YOUR ASSIGNMENT:
Could you output each line of the data that follows exactly?

GIVEN MATERIAL:
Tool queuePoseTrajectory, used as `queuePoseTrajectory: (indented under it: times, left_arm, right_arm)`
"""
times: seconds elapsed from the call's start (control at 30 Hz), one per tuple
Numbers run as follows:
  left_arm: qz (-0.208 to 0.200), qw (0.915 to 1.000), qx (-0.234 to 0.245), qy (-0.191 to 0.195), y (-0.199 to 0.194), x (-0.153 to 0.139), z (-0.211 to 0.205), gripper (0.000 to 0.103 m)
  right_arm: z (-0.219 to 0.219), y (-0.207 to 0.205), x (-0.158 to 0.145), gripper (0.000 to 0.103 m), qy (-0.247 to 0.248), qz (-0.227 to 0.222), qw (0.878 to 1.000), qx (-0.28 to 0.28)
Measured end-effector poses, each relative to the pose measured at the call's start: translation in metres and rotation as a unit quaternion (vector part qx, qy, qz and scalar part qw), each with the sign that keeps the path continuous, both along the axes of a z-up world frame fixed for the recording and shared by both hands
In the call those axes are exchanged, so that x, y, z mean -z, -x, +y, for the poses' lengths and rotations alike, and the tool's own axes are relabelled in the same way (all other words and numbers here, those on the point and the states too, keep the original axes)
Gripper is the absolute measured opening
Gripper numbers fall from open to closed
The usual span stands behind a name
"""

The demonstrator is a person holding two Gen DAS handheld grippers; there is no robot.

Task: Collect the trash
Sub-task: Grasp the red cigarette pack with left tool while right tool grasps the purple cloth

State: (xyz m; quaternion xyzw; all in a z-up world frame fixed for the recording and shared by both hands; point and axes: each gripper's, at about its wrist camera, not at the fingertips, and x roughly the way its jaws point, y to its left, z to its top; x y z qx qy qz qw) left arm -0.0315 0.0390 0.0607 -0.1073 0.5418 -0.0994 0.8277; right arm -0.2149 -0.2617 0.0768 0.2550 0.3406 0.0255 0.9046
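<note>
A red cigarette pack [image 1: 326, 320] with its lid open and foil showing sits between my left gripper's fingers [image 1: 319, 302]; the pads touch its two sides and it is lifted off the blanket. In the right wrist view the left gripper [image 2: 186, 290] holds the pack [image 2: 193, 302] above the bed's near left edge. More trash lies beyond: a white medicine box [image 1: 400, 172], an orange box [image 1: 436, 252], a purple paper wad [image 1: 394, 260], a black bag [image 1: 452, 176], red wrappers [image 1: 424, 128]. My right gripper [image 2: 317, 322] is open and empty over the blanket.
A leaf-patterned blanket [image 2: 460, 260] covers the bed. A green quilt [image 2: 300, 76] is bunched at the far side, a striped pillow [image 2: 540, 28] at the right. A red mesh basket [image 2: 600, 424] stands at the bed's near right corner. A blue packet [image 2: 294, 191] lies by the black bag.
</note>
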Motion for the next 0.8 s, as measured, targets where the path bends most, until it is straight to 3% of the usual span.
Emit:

WRITTEN ANSWER:
Tool queuePoseTrajectory, used as `queuePoseTrajectory: (indented under it: times, left_arm, right_arm)`
"""
times: seconds elapsed from the call's start (control at 30 Hz), one per tuple
Numbers run as follows:
  left_arm: qz (-0.208 to 0.200), qw (0.915 to 1.000), qx (-0.234 to 0.245), qy (-0.191 to 0.195), y (-0.199 to 0.194), x (-0.153 to 0.139), z (-0.211 to 0.205), gripper (0.000 to 0.103 m)
  right_arm: z (-0.219 to 0.219), y (-0.207 to 0.205), x (-0.158 to 0.145), gripper (0.000 to 0.103 m), qy (-0.247 to 0.248), qz (-0.227 to 0.222), qw (0.878 to 1.000), qx (-0.28 to 0.28)
Measured end-effector poses, each relative to the pose measured at the call's start: translation in metres and rotation as a unit quaternion (vector part qx, qy, qz and scalar part qw), each with the sign that keeps the path continuous, both along the axes of a z-up world frame fixed for the recording and shared by both hands
In the call those axes are exchanged, so that x, y, z mean -z, -x, +y, for the poses' lengths and rotations alike, and the tool's own axes are relabelled in the same way (all other words and numbers here, those on the point and the states too, keep the original axes)
Gripper is the absolute measured opening
Gripper numbers fall from open to closed
The usual span stands behind a name
"""

The demonstrator is a person holding two Gen DAS handheld grippers; there is no robot.

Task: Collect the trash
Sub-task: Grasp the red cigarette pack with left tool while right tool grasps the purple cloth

State: (xyz m; quaternion xyzw; all in a z-up world frame fixed for the recording and shared by both hands; point and axes: each gripper's, at about its wrist camera, not at the fingertips, and x roughly the way its jaws point, y to its left, z to its top; x y z qx qy qz qw) left arm -0.0315 0.0390 0.0607 -0.1073 0.5418 -0.0994 0.8277; right arm -0.2149 -0.2617 0.0768 0.2550 0.3406 0.0255 0.9046
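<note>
A red cigarette pack [image 1: 326, 320] with its lid open and foil showing sits between my left gripper's fingers [image 1: 319, 302]; the pads touch its two sides and it is lifted off the blanket. In the right wrist view the left gripper [image 2: 186, 290] holds the pack [image 2: 193, 302] above the bed's near left edge. More trash lies beyond: a white medicine box [image 1: 400, 172], an orange box [image 1: 436, 252], a purple paper wad [image 1: 394, 260], a black bag [image 1: 452, 176], red wrappers [image 1: 424, 128]. My right gripper [image 2: 317, 322] is open and empty over the blanket.
A leaf-patterned blanket [image 2: 460, 260] covers the bed. A green quilt [image 2: 300, 76] is bunched at the far side, a striped pillow [image 2: 540, 28] at the right. A red mesh basket [image 2: 600, 424] stands at the bed's near right corner. A blue packet [image 2: 294, 191] lies by the black bag.
</note>
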Motion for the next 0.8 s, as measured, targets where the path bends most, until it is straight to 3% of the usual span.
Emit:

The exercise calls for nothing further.